As is typical of geometric flows, IMCF solutions in more general situations often have finite-time singularities, meaning that I often cannot be taken to be of the form (a, ∞).

==Huisken and Ilmanen's weak solutions==
Following the seminal works of Yun Gang Chen, Yoshikazu Giga, and Shun'ichi Goto, and of Lawrence Evans and Joel Spruck on the mean curvature flow, Gerhard Huisken and Tom Ilmanen replaced the IMCF equation, for hypersurfaces in a Riemannian manifold (M, g), by the elliptic partial differential equation
$\operatorname{div}_g\frac{du}{|du|_g}=|du|_g$
for a real-valued function u on M. Weak solutions of this equation can be specified by a variational principle. Huisken and Ilmanen proved that for any complete and connected smooth Riemannian manifold (M, g) which is asymptotically flat or asymptotically conic, and for any precompact and open subset U of M whose boundary is a smooth embedded submanifold, there is a proper and locally Lipschitz function u on M which is a positive weak solution on the complement of U and which is nonpositive on U; moreover such a function is uniquely determined on the complement of U.

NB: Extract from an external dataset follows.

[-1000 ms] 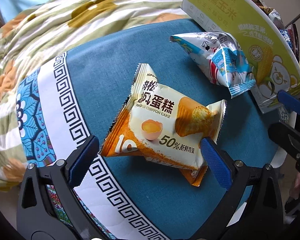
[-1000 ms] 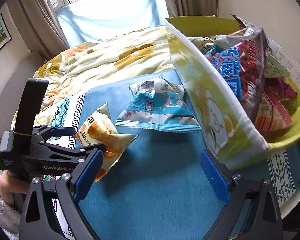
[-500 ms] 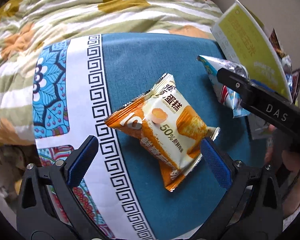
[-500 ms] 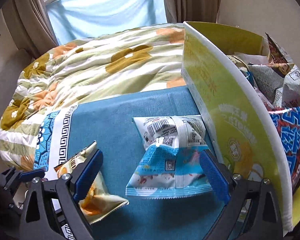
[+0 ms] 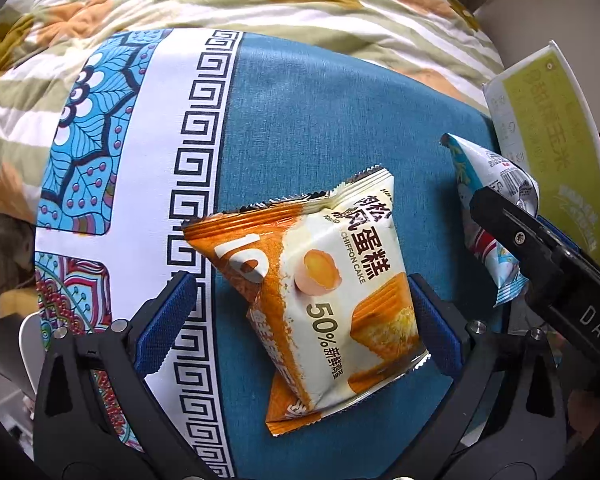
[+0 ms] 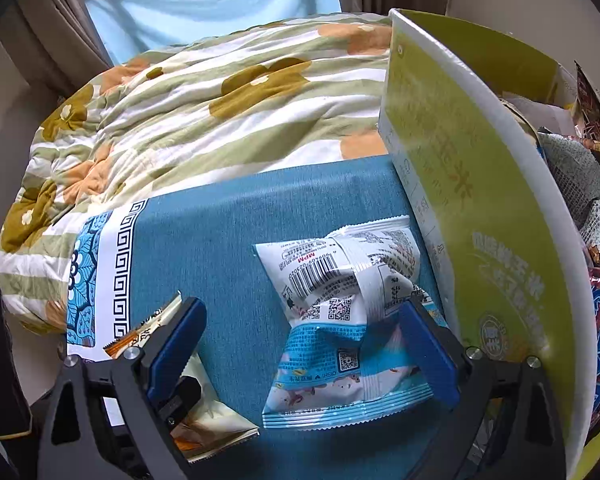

The idea is that, as t increases, the boundary of {x : u(x) < t} moves through the hypersurfaces arising in a inverse mean curvature flow, with the initial condition given by the boundary of U. However, the elliptic and weak setting gives a broader context, as such boundaries can have irregularities and can jump discontinuously, which is impossible in the usual inverse mean curvature flow.

In the special case that M is three-dimensional and g has nonnegative scalar curvature, Huisken and Ilmanen showed that a certain geometric quantity known as the Hawking mass can be defined for the boundary of {x : u(x) < t}, and is monotonically non-decreasing as t increases. In the simpler case of a smooth inverse mean curvature flow, this amounts to a local calculation and was shown in the 1970s by the physicist Robert Geroch. In Huisken and Ilmanen's setting, it is more nontrivial due to the possible irregularities and discontinuities of the surfaces involved.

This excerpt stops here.